With most Filipinos living below the poverty line, it’s a step up from washing clothes by hand. Believe me, many Filipinos still wash everything by hand because that’s all they can afford to do.
Costing anywhere from 4000 to 10000 pesos (or from $100 to $200 USD), these washing machines are made of mostly plastic. Only a few parts, including the motor, are made of anything else. They don’t last. I’ve seen my brothers-in-law and sisters-in-law replace their washing machines at least once during my time there and I’ve also seen them being repaired.
Most of the washing machines I’ve seen have one tub for washing and rinsing and another tub for spinning. My in-laws call the spinners the dryers. I really don’t know why. They don’t have real dryers at all, and they still hang their clothes on lines behind our house when it’s not raining.
After we finished building our house in 2006 and furnished it as much as possible, we ran out of money. I had to save money from my monthly pension to buy the other things I wanted in the house. Even if we had the money to buy a washing machine, we had to wait until our dirty kitchen and laundry extension to the house was completed.

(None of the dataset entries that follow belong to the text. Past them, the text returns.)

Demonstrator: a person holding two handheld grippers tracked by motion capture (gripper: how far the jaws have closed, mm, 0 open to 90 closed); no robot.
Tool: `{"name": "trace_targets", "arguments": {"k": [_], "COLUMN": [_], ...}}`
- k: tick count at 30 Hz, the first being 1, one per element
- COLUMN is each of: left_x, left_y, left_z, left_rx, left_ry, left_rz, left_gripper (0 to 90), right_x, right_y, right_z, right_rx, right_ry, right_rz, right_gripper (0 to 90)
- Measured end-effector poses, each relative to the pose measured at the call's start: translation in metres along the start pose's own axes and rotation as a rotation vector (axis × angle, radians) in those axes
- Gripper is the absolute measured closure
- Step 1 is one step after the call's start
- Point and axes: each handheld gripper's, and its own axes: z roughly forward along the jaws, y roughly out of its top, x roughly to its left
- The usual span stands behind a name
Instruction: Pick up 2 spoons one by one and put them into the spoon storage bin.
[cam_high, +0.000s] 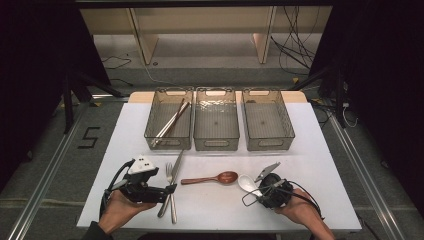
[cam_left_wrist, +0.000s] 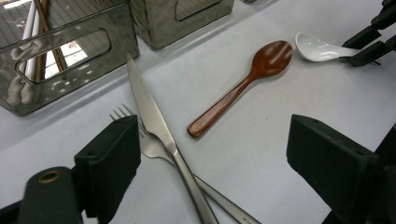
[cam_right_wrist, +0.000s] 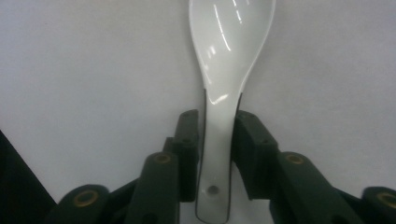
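A white ceramic spoon lies on the white table with its handle between the jaws of my right gripper. Both pads press on the handle's sides. From above, that spoon sits right of centre, with the right gripper just behind its handle. A brown wooden spoon lies at the middle. A steel knife crosses over a fork at the left. My left gripper stands wide open just above the table, with the knife and fork by its left jaw. It holds nothing.
Three clear plastic bins stand in a row at the back: the left bin holds chopsticks; the middle bin and right bin show nothing inside. The table's front edge runs close behind both hands.
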Motion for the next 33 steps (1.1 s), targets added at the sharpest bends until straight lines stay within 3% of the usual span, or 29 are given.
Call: {"name": "trace_targets", "arguments": {"k": [7,23,33], "left_x": [-0.0001,0.0004,0.0005], "left_y": [0.0002,-0.0006,-0.0008], "left_z": [0.0006,0.0,0.0003], "left_rx": [0.001,0.0,0.003], "left_ry": [0.0,0.008,0.006], "left_rz": [0.003,0.008,0.009], "left_gripper": [17.2,17.2,17.2], "right_x": [-0.0056,-0.0024,-0.0055], "right_y": [0.0005,0.0011,0.0014], "right_z": [0.0001,-0.0012,-0.0052], "right_rx": [0.003,0.022,-0.038], "right_ry": [0.031,0.039,0.057], "right_rz": [0.025,-0.002,0.023], "right_gripper": [77.0,77.9,78.0]}}
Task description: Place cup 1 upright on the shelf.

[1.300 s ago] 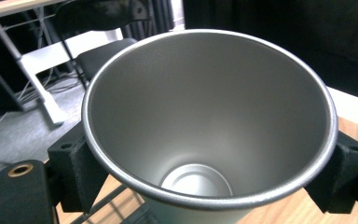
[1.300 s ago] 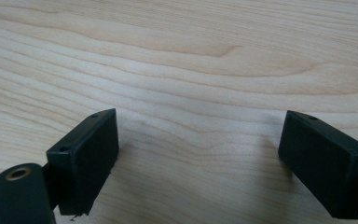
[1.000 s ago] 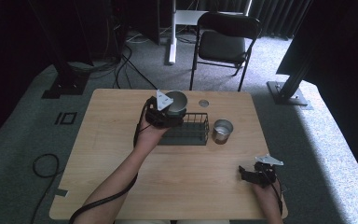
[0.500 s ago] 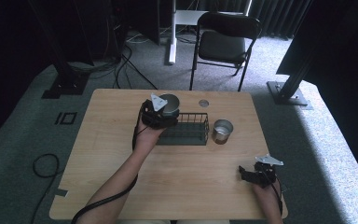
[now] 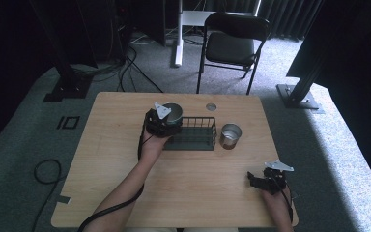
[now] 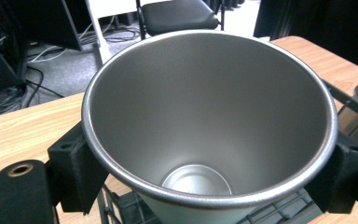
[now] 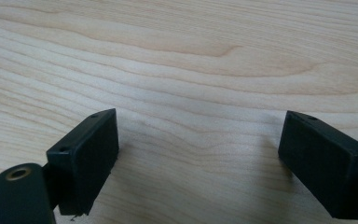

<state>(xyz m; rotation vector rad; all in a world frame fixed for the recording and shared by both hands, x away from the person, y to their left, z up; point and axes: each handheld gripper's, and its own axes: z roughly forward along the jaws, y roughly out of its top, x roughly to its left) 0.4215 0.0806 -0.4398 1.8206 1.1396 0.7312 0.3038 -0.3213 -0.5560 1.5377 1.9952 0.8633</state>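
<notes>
My left gripper [image 5: 166, 121] is shut on a steel cup [image 5: 172, 113], holding it upright over the left end of the black wire basket [image 5: 199, 138]. In the left gripper view the cup [image 6: 209, 121] is empty and both jaws press on its sides just under the rim, with basket wires below it. A second steel cup [image 5: 230, 135] stands on the table just right of the basket. My right gripper [image 5: 252, 180] rests open near the table's front right corner, and its view has bare wood between the fingers [image 7: 86, 154].
The wooden table [image 5: 106, 159] has a small round hole [image 5: 211, 106] near its far edge. A black folding chair [image 5: 232, 46] stands beyond the table. Cables lie on the carpet at the left.
My left gripper has carried the cup a little to the left, from over the basket's left part to its left end. The right gripper has stayed put.
</notes>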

My memory fails me, but I believe the last piece of that extension was completed near the end of 2010. My wife was in the Philippines during the first few months of 2011 and it’s during that period (either February or March) that we bought a Whirlpool washer and dryer set.
They make those machines in the Philippines as well as in the United States, and the models we got were made in the United States. I don’t remember how much they cost, but it was more than 60,000 pesos, whatever that came out to in United States dollars at that time (around $1500 USD, if I remember correctly).
Within a month, a couple of my in-laws asked if they could use our washer and dryer (unsupervised). I wanted our machines to last as long as they would in the United States, so we politely refused. We weren’t being selfish. We were being practical. We didn’t have any problem with them using our stuff while supervised.